What you are asked to do:
Only the pictures are to be left out; the listing itself is repeated exactly.

____

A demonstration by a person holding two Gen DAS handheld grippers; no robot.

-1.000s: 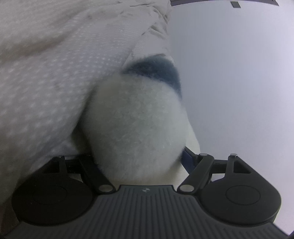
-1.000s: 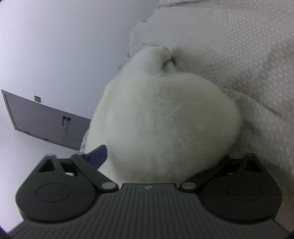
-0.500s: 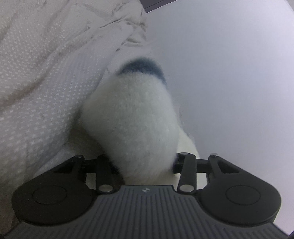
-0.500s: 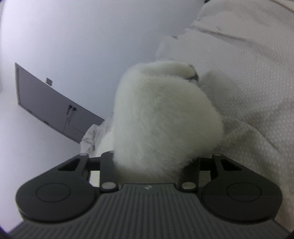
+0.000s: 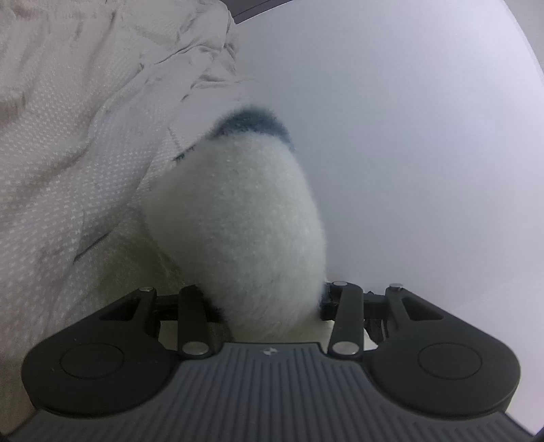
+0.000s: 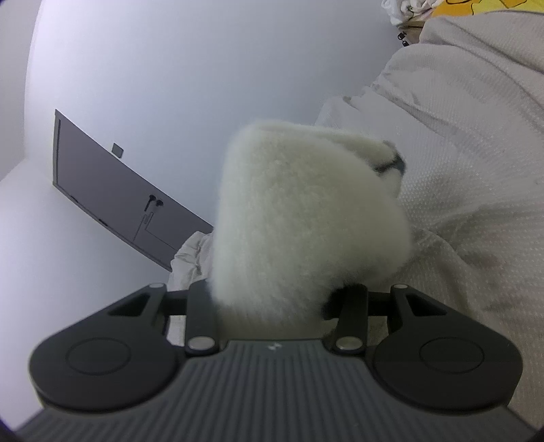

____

Answer to this task:
A demonstration by a person holding two Gen DAS handheld grippers; no robot.

-1.000s: 
-1.000s: 
-0.500s: 
-0.500s: 
+0.000s: 
+0.000s: 

The exercise has been finished.